Goal of the exercise »
Of the lines in the data below, write out exactly those from the one holding "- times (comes" through the one holding "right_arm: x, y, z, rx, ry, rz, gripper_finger", both included.

***

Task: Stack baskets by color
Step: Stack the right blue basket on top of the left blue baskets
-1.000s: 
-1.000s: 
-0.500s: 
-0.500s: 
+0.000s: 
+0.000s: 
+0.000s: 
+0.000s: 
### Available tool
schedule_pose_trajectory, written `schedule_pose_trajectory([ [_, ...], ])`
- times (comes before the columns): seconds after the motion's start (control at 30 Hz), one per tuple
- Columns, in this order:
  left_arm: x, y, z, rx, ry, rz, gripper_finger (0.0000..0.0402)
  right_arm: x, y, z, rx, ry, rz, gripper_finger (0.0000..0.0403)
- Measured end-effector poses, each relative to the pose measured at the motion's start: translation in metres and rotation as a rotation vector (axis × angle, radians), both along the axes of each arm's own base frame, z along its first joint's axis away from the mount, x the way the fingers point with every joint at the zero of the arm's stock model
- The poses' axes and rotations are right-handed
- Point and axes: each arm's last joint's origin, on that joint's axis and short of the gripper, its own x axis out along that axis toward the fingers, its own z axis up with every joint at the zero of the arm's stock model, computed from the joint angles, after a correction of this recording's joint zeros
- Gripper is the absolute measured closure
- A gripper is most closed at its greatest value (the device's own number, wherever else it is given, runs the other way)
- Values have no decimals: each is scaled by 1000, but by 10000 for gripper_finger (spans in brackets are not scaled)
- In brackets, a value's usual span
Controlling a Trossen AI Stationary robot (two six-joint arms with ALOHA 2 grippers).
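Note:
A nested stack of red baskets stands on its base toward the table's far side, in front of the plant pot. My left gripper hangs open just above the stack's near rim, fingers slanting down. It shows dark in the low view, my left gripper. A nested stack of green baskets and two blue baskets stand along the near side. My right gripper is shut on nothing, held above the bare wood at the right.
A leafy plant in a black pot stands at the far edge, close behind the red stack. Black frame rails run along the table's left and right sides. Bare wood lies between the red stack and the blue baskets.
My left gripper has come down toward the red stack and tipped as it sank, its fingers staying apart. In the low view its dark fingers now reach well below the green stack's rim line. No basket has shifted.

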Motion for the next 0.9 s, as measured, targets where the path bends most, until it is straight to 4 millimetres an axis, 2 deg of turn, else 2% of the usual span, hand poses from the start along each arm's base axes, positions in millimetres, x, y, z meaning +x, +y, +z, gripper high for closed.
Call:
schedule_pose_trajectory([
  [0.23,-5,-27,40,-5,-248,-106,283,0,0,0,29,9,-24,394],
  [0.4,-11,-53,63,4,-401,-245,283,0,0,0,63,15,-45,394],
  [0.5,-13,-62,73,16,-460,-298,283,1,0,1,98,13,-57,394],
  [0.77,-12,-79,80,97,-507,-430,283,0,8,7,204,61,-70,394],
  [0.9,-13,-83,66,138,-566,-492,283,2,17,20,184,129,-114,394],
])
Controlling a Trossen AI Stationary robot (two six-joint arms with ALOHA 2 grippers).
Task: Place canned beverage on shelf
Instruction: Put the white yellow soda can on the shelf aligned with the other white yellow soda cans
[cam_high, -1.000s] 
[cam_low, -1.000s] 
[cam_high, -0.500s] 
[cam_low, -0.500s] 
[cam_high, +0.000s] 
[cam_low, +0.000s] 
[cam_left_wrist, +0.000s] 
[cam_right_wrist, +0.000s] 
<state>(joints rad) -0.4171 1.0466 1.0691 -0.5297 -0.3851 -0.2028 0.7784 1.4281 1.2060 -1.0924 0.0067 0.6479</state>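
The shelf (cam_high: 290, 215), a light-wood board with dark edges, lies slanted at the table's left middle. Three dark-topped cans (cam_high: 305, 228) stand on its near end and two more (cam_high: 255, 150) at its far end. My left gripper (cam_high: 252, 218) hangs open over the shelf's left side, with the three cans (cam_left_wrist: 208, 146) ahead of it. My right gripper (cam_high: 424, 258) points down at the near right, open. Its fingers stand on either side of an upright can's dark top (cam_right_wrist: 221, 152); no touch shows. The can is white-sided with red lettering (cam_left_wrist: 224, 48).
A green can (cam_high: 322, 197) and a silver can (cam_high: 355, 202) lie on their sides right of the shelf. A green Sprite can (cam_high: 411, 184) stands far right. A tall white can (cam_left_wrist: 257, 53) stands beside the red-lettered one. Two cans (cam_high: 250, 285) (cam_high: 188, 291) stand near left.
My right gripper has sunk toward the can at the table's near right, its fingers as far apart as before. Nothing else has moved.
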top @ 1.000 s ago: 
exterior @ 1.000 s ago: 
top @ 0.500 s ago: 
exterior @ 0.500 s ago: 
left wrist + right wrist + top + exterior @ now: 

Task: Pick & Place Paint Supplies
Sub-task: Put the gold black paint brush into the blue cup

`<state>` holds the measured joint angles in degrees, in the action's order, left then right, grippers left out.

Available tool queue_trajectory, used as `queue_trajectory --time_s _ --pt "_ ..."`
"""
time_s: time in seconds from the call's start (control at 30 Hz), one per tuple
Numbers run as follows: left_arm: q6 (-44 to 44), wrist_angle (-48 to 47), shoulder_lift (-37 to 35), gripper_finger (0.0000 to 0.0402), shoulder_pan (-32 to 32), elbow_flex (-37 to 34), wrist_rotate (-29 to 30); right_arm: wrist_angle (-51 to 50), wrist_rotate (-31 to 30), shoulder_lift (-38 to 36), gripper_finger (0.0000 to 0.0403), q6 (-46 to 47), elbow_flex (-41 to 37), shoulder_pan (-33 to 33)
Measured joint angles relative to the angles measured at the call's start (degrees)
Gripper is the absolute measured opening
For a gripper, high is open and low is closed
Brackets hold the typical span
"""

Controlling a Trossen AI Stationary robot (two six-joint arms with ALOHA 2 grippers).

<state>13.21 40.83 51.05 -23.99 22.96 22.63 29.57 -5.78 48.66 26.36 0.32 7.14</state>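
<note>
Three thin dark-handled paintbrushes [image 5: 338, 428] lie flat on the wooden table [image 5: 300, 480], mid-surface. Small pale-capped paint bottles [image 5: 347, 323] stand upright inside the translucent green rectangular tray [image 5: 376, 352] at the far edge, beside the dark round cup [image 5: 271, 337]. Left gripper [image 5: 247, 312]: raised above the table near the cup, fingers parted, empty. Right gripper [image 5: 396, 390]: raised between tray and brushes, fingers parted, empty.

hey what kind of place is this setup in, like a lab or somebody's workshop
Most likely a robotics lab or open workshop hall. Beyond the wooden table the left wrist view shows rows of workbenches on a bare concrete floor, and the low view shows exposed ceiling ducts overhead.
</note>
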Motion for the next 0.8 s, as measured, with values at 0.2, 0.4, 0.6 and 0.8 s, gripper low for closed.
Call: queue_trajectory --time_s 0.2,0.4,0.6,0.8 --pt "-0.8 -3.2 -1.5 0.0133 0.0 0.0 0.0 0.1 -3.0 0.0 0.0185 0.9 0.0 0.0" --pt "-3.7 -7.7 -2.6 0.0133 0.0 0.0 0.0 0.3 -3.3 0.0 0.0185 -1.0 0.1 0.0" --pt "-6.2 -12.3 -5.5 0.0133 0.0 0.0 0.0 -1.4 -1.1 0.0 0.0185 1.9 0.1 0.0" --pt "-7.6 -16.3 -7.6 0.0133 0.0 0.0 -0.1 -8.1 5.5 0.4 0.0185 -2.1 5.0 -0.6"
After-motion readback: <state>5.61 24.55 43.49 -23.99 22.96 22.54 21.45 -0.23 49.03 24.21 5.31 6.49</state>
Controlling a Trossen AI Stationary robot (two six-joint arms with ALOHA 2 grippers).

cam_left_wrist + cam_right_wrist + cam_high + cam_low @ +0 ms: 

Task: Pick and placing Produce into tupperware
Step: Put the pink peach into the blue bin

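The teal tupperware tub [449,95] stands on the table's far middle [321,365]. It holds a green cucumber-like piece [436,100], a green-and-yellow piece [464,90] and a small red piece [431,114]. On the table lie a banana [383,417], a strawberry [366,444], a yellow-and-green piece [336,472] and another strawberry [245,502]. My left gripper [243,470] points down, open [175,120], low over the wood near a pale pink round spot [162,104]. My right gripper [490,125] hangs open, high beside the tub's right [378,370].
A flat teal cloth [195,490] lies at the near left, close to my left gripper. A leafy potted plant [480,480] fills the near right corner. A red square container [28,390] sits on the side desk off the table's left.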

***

Exercise output »
- times (comes before the columns): seconds after the motion's start (control at 30 Hz), one per tuple
- Columns, in this order:
  left_arm: x, y, z, rx, ry, rz, gripper_finger (0.0000..0.0402)
  right_arm: x, y, z, rx, ry, rz, gripper_finger (0.0000..0.0403)

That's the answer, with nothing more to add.